__Provided data__:
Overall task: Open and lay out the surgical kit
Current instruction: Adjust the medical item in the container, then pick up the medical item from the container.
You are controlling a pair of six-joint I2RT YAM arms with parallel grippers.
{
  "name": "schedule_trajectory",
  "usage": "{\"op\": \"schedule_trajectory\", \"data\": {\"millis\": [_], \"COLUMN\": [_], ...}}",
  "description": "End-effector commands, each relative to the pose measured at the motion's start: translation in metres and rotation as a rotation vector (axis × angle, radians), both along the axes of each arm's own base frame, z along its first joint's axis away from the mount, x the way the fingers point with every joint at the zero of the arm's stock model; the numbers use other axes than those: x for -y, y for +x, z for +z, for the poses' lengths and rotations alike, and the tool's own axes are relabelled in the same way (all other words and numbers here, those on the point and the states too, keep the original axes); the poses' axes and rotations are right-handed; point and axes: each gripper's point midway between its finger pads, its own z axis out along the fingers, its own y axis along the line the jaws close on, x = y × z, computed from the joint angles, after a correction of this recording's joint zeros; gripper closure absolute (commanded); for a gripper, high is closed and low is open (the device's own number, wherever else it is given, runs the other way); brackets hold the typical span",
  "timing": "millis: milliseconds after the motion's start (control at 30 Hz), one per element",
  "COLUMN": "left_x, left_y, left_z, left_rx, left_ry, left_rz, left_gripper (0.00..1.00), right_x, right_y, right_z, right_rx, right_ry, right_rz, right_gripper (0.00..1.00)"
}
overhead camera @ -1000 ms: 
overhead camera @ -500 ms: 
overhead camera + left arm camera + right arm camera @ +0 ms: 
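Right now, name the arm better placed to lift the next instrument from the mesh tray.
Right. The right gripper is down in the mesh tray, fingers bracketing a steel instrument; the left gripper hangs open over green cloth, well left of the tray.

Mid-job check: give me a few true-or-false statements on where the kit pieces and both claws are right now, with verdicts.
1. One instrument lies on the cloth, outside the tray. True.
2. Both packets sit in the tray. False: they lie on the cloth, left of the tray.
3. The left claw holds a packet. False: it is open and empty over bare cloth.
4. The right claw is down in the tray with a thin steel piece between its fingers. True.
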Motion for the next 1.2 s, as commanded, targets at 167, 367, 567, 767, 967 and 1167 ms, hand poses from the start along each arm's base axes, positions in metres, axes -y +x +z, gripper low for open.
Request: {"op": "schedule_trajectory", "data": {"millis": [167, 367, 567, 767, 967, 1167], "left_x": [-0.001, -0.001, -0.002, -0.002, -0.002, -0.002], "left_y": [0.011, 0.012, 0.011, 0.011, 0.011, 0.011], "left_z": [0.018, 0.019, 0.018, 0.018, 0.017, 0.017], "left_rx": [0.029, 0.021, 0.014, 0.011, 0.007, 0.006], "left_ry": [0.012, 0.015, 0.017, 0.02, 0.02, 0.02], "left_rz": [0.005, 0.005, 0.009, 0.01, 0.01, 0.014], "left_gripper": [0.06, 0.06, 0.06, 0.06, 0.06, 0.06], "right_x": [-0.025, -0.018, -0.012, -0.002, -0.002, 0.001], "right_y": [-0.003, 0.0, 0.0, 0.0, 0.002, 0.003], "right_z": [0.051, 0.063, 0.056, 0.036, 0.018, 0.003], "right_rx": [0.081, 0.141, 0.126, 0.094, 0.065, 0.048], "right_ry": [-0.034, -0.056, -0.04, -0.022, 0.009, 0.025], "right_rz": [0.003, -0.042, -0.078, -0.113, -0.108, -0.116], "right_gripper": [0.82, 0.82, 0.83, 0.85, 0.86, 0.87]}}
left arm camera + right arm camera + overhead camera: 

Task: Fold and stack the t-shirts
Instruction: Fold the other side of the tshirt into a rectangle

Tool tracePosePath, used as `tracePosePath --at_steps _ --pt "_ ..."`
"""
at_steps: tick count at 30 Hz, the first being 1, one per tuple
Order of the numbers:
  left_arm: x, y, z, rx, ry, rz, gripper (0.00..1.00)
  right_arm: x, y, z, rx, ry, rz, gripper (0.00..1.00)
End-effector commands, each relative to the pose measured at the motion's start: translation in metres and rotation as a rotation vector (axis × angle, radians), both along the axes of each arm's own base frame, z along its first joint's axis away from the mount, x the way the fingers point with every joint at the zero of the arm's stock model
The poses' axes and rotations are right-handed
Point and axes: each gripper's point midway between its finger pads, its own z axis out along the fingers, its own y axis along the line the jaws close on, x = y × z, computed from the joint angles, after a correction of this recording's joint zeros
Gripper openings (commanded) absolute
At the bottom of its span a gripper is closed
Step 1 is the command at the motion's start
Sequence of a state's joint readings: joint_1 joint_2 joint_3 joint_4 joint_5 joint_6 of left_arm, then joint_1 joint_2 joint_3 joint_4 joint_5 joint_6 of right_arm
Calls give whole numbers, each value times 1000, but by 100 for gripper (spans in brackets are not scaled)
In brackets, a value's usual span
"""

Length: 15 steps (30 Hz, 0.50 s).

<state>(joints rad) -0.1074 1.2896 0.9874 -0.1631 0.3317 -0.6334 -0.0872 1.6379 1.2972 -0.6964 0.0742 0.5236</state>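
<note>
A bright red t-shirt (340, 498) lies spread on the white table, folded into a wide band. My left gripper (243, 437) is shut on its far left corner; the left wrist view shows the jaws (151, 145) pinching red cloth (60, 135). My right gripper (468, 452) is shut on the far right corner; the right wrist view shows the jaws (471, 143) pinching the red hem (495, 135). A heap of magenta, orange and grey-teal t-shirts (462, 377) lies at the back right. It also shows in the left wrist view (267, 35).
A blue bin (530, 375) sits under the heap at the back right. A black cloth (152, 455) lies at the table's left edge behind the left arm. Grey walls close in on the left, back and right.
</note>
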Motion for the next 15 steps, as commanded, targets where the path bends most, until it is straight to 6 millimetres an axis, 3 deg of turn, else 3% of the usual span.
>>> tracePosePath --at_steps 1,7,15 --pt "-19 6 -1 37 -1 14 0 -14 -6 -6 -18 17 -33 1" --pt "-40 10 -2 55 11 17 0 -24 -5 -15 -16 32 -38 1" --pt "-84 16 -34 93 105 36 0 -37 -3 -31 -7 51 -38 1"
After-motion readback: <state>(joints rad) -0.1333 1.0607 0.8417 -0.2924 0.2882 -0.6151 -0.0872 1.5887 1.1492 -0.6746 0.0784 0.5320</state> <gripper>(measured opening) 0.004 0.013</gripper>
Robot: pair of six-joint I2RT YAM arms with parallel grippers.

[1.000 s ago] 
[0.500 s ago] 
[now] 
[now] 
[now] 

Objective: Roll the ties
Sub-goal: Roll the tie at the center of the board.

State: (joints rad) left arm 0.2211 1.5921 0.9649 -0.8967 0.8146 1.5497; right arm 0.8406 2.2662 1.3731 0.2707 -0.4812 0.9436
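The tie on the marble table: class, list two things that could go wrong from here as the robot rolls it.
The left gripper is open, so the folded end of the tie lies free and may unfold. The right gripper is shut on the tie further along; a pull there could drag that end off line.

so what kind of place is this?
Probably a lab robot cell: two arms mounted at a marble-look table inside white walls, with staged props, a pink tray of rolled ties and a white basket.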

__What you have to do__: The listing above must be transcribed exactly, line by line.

__Answer to the exercise__:
Overall task: Open and lay out the surgical kit
Current instruction: Adjust the medical item in the container, then pick up the medical item from the container.
You are controlling a pair of six-joint I2RT YAM arms with parallel grippers.
{
  "name": "schedule_trajectory",
  "usage": "{\"op\": \"schedule_trajectory\", \"data\": {\"millis\": [_], \"COLUMN\": [_], ...}}",
  "description": "End-effector commands, each relative to the pose measured at the motion's start: translation in metres and rotation as a rotation vector (axis × angle, radians), both along the axes of each arm's own base frame, z along its first joint's axis away from the mount, x the way the fingers point with every joint at the zero of the arm's stock model; the numbers use other axes than those: x for -y, y for +x, z for +z, for the poses' lengths and rotations alike, and the tool's own axes are relabelled in the same way (all other words and numbers here, those on the point and the states too, keep the original axes); the poses' axes and rotations are right-handed; point and axes: each gripper's point midway between its finger pads, its own z axis out along the fingers, its own y axis along the line the jaws close on, x = y × z, computed from the joint angles, after a correction of this recording's joint zeros; gripper closure absolute (commanded); for a gripper, high is closed and low is open (the device's own number, wherever else it is given, runs the other way); brackets hold the typical span",
  "timing": "millis: milliseconds after the motion's start (control at 30 Hz), one per element",
  "COLUMN": "left_x, left_y, left_z, left_rx, left_ry, left_rz, left_gripper (0.00..1.00), right_x, right_y, right_z, right_rx, right_ry, right_rz, right_gripper (0.00..1.00)"
}
overhead camera @ -1000 ms: 
overhead camera @ -500 ms: 
overhead camera + left arm camera + right arm camera @ +0 ms: 
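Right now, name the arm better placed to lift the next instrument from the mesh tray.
Right. The right gripper is down in the mesh tray, fingers bracketing a steel instrument; the left gripper hangs open over green cloth, well left of the tray.

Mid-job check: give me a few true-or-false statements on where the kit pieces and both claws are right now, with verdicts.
1. One instrument lies on the cloth, outside the tray. True.
2. Both packets sit in the tray. False: they lie on the cloth, left of the tray.
3. The left claw holds a packet. False: it is open and empty over bare cloth.
4. The right claw is down in the tray with a thin steel piece between its fingers. True.
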Motion for the next 1.2 s, as commanded, targets at 167, 367, 567, 767, 967 and 1167 ms, hand poses from the start along each arm's base axes, positions in metres, axes -y +x +z, gripper low for open.
Request: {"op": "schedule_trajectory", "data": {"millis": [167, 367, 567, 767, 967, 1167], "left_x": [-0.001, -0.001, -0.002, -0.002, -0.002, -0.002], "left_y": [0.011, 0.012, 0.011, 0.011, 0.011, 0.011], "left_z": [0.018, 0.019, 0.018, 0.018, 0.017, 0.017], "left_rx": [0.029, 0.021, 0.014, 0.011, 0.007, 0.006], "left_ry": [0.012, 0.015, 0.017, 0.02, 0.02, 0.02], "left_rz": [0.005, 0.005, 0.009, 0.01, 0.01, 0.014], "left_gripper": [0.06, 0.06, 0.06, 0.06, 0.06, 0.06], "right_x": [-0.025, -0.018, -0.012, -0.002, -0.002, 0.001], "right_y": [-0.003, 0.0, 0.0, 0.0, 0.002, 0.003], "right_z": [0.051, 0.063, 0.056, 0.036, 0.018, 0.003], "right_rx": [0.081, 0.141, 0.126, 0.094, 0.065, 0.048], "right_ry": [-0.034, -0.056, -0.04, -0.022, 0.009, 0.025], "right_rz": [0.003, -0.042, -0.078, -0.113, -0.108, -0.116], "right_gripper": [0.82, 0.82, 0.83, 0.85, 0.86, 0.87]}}
left arm camera + right arm camera + overhead camera: 

Task: Fold and stack the t-shirts
Instruction: Fold the other side of the tshirt into a rectangle

Tool tracePosePath, used as `tracePosePath --at_steps _ --pt "_ ..."`
"""
at_steps: tick count at 30 Hz, the first being 1, one per tuple
Order of the numbers:
  left_arm: x, y, z, rx, ry, rz, gripper (0.00..1.00)
  right_arm: x, y, z, rx, ry, rz, gripper (0.00..1.00)
End-effector commands, each relative to the pose measured at the motion's start: translation in metres and rotation as a rotation vector (axis × angle, radians), both along the axes of each arm's own base frame, z along its first joint's axis away from the mount, x the way the fingers point with every joint at the zero of the arm's stock model
The poses' axes and rotations are right-handed
Point and axes: each gripper's point midway between its finger pads, its own z axis out along the fingers, its own y axis along the line the jaws close on, x = y × z, computed from the joint angles, after a correction of this recording's joint zeros
Gripper openings (commanded) absolute
At the bottom of its span a gripper is closed
Step 1 is the command at the motion's start
Sequence of a state's joint readings: joint_1 joint_2 joint_3 joint_4 joint_5 joint_6 of left_arm, then joint_1 joint_2 joint_3 joint_4 joint_5 joint_6 of right_arm
Calls give whole numbers, each value times 1000, but by 100 for gripper (spans in brackets are not scaled)
In brackets, a value's usual span
"""

Length: 15 steps (30 Hz, 0.50 s).

<state>(joints rad) -0.1074 1.2896 0.9874 -0.1631 0.3317 -0.6334 -0.0872 1.6379 1.2972 -0.6964 0.0742 0.5236</state>
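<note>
A bright red t-shirt (340, 498) lies spread on the white table, folded into a wide band. My left gripper (243, 437) is shut on its far left corner; the left wrist view shows the jaws (151, 145) pinching red cloth (60, 135). My right gripper (468, 452) is shut on the far right corner; the right wrist view shows the jaws (471, 143) pinching the red hem (495, 135). A heap of magenta, orange and grey-teal t-shirts (462, 377) lies at the back right. It also shows in the left wrist view (267, 35).
A blue bin (530, 375) sits under the heap at the back right. A black cloth (152, 455) lies at the table's left edge behind the left arm. Grey walls close in on the left, back and right.
</note>
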Motion for the next 15 steps, as commanded, targets where the path bends most, until it is straight to 6 millimetres an axis, 3 deg of turn, else 3% of the usual span.
>>> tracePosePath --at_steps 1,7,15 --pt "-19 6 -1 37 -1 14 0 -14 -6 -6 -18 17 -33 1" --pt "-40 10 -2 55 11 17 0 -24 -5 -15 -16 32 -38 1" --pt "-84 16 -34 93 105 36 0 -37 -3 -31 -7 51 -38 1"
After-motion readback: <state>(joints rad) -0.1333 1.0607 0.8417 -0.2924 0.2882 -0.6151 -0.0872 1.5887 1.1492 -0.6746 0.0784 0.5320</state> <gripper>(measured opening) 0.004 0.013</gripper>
Robot: pair of six-joint I2RT YAM arms with parallel grippers.

[1.000 s ago] 
[0.500 s ago] 
[now] 
[now] 
[now] 

Objective: Roll the ties
Sub-goal: Roll the tie at the center of the board.

State: (joints rad) left arm 0.2211 1.5921 0.9649 -0.8967 0.8146 1.5497; right arm 0.8406 2.2662 1.3731 0.2707 -0.4812 0.9436
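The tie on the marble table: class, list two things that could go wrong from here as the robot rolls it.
The left gripper is open, so the folded end of the tie lies free and may unfold. The right gripper is shut on the tie further along; a pull there could drag that end off line.

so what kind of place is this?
Probably a lab robot cell: two arms mounted at a marble-look table inside white walls, with staged props, a pink tray of rolled ties and a white basket.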

What the exercise required has been answered in full.